In June 2005, after investigation, we commenced a lawsuit in the United States District Court in Memphis, Tennessee against our long-time international partner, Per Aarsleff A/S, a Danish public company, and certain of its subsidiaries and affiliates. The suit alleges breach by these entities of license agreements and implied license agreements with us involving our proprietary intellectual property relating to the Insituform® CIPP process. We seek monetary damages for breach of our license agreements and implied license agreements between the Per Aarsleff entities and our company and for royalties owed by the Per Aarsleff entities to us under these agreements. In 2006, we amended our complaint against the Per Aarsleff entities to include additional damage claims based upon Per Aarsleff’s continued use of our patented technology in Denmark, Sweden and Finland following the termination of the license agreements and Per Aarsleff’s use of our trade secrets in its Danish tube manufacturing facility. Our amended complaint also seeks an injunction against Per Aarsleff’s continued operation of the tube manufacturing facility. In April 2006, we filed a separate patent infringement action in Denmark against Per Aarsleff seeking to enjoin its continued use of an inversion device covered by one of our European patents. We also have filed separate legal actions in Germany against Per Aarsleff relating to its conduct involving our joint venture company in Germany and with respect to transactions between Per Aarsleff and our German joint venture company, which we believe were at prices other than arms’-length. We estimate the aggregate claims in these matters to be in excess of $10.0 million; however, no claims receivable has been recorded in the consolidated financial statements. Due to the uncertainties of litigation, as well as issues regarding the collectibility of damage awards, there can be no assurance regarding these litigations at this time or as to the amount of money, if any, that we may ultimately recover against Per Aarsleff. This case currently is set for trial in the second quarter of 2008.

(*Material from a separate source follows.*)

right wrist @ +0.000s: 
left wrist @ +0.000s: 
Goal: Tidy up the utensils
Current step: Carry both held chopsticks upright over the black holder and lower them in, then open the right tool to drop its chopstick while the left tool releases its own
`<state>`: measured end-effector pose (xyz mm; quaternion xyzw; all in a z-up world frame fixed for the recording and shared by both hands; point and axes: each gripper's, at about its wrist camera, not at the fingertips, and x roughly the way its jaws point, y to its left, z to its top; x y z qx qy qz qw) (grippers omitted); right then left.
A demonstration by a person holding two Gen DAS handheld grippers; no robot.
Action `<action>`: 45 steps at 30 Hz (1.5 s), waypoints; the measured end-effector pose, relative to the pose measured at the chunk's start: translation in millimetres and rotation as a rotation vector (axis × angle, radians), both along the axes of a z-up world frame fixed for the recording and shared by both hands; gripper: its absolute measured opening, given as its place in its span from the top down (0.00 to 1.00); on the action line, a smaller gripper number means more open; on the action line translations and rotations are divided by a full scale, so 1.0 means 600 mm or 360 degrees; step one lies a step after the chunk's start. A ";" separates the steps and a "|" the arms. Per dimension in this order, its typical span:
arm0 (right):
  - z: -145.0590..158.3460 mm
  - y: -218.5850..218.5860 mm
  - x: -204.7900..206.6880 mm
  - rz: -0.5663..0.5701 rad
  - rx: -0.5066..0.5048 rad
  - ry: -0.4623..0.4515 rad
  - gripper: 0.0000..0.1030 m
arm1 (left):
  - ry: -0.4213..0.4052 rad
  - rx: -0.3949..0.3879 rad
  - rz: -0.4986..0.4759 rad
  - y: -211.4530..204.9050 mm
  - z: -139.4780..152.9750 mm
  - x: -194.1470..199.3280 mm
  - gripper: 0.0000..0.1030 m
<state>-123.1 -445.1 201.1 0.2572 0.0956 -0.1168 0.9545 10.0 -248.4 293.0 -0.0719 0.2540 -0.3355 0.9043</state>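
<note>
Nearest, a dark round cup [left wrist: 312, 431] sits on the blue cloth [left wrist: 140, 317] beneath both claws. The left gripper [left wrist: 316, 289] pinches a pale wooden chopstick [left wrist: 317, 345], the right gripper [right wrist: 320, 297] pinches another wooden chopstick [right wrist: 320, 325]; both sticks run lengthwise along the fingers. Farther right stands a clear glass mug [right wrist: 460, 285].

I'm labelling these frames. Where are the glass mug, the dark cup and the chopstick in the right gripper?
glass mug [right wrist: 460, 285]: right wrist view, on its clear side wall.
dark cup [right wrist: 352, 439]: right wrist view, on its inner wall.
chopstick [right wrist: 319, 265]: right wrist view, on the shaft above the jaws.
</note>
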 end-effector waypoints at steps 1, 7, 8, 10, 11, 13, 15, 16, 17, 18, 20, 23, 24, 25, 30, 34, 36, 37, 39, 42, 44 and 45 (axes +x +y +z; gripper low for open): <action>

In June 2005, we filed a petition in State Court in St. Louis County, Missouri against Reynolds, Inc., certain of its subsidiaries and affiliates and an officer of Reynolds, Inc. This suit has been moved to the United States District Court in St. Louis. The suit alleges that Reynolds, among other things, (i) tortiously interfered with a non-competition and confidentiality agreement we had with a former employee and (ii) misappropriated our trade secrets. In April 2005, the St. Louis County Court had entered a temporary injunction against our former employee, finding that he had violated the terms of his non-competition and confidentiality agreement with us and had retained, misappropriated and disseminated to Reynolds, Inc. property of our company for the benefit of Reynolds. In light of the court’s April 2005 findings, we amended our petition to add Reynolds as a defendant in the action. This case currently is set for trial in the second quarter of 2007.

As discussed in previous reports, we also are vigorously pursuing a number of tunneling claims, and continue to incur significant legal costs and expenses in prosecuting such actions. As of December 31, 2006, we had approximately $18.7 million in tunneling claims, of which approximately $7.2 million has been recognized.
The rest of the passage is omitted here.